Et force est de constater que la Lady Gaga de poche n’a pas retenu vraiment les leçons du ménage. Cool sonne comme un rétropédalage : pétillant, mousseux, avec cette touche légèrement badine qui faisait le charme confidentiel de son précédent album. Comme une petite papillote qu’on gobe pour s’amuser la bouche. Le titre est vraiment pas mal, appréciable. Mais on ne comprend plus vraiment où elle veut en venir, la logique évolutive qu’elle souhaite donner à sa carrière. Car musicalement, c’est un peu comme si elle reniait à présent sa pause maternelle pour un presque retour à la case départ. Même si cette fois, la maturité délaisse les sautillements fougueux d’antan à des trémoussements réfléchis et mesurés. Le morceau sait se tenir, mais n’est-ce pas ce qui faisait tout le charme d’Uffie, de ne pas être sage ? Le clip a, lui, le cul mieux placé entre deux chaises. Alors qu’il nous renvoie aux bons souvenirs de la musique pré-PC de l’époque décrite plus haut, Uffie y apparait sous forme de naïade ennuyée et solitaire, dans un club (évidemment) vide, métaphore d’une solitude mentale. Le violent dilemme a lui le mérite d’être posée dans les paroles : faut-il revenir dans la course, juste parce que c’est cool ? Quitte à être… irrécupérable? D’autant plus qu’elle nous rappelle, avec une honnêteté appréciable, son alcoolisme d’antan et les souvenirs éhontés des lendemains de soirées, tout en évoquant à demi-mots les vicissitudes de la vie familiale qui suivit. C’est le prix d’une renommée apparue trop tôt. L’hésitation est là, et entre les cris de moutards et le saupoudrage de nez, le choix de retrouver une seconde fois une jeunesse sabrée en plein vol est tentant.

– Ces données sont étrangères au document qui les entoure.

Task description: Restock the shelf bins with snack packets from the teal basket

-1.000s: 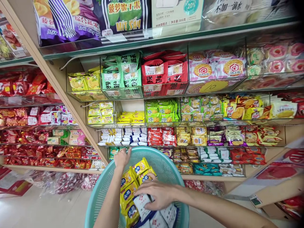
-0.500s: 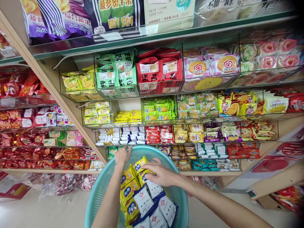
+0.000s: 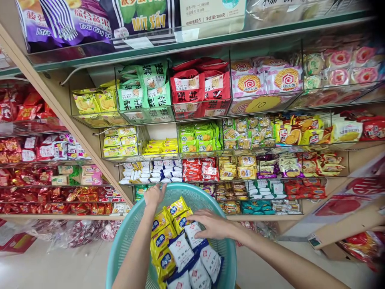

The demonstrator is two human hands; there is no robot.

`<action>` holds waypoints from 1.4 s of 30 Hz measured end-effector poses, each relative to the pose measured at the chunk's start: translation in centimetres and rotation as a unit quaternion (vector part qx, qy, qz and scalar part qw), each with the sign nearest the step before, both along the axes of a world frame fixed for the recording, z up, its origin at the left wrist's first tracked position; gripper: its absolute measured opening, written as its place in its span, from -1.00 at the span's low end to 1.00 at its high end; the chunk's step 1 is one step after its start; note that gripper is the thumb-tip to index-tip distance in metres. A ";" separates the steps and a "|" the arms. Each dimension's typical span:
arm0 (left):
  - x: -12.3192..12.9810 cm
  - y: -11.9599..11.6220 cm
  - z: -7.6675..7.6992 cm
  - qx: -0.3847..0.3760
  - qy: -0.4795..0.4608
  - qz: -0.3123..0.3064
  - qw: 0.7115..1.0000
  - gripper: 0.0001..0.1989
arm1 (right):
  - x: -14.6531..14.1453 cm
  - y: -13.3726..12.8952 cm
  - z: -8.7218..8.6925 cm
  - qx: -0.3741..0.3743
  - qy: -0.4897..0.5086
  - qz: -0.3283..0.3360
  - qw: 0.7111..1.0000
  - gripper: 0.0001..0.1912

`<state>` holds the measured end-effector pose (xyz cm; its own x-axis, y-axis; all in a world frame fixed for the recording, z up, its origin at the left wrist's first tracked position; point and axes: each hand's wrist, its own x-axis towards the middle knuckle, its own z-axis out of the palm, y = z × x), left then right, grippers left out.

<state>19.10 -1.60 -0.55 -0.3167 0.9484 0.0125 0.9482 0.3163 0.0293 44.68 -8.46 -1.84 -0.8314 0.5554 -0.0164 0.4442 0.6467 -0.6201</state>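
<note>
A round teal plastic basket hangs before the shelves, with snack packets lying in it. At its far left rim is my left hand, closed over the edge. Inside, yellow packets lie in rows on the left, and white packets with dark blue ends lie at the right and front. Over the basket's right half hovers my right hand, its fingers apart and nothing visible in them. Its fingertips are close to the uppermost white packet; whether they touch it is unclear.
Shelves of snacks in clear bins rise ahead, with red packs, green packs and white-and-blue packets. More shelves of red-wrapped candy stand left. Plastic-bagged goods lie on the floor beneath. A wooden panel is at right.
My right hand has shifted right and slightly down, off the yellow packets, uncovering more of them. My left hand stays on the rim. The view has moved slightly.
</note>
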 end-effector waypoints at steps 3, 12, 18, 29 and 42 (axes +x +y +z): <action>0.0 0.0 0.1 0.004 -0.001 0.002 1.000 -0.42 | 0.0 -0.1 0.4 -0.015 0.000 -0.004 1.000 -0.37; -0.3 -0.3 -0.1 0.008 0.003 0.010 1.000 -0.46 | -0.2 0.0 0.9 -0.080 0.049 0.021 0.995 -0.33; -0.3 -0.3 0.1 0.009 -0.004 0.014 1.000 -0.44 | -0.1 1.5 -0.5 -0.236 0.141 0.000 0.961 -0.47; -0.3 -0.6 0.3 0.008 -0.006 0.020 1.000 -0.45 | 2.7 0.3 1.2 -0.358 0.105 0.062 0.926 -0.43; -0.2 0.1 0.1 0.008 -0.015 0.004 1.000 -0.42 | 2.2 -0.6 0.8 -0.103 -0.018 0.143 0.984 -0.58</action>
<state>18.89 -1.52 -0.41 -0.3255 0.9454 0.0184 0.9440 0.3238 0.0632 46.87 -9.08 -1.06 -0.9501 0.2810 -0.1356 0.2861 0.6111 -0.7381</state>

Il est fort à parier que Cool sera un single, un des morceaux étendard de l’album, un peu comme l’étaient en son temps Difficult. Quand on sait qu’elle démarra sur les chapeaux de roues en 2005 pour ensuite magnifiquement s’éclipser, laissant sur la touche des Kanye West, Macklemore ou les Daft Punk que l’on aurait amplement envisagé l’accompagner, l’espace d’un titre, le constat d’un certain gâchis s’impose. Car elle avait la carte pour rester dans ce cénacle, une jambe dans l’underground, l’autre dans le mainstream. Espérons que son prochain album nous apporte ce que nous avions tant voulu d’elle.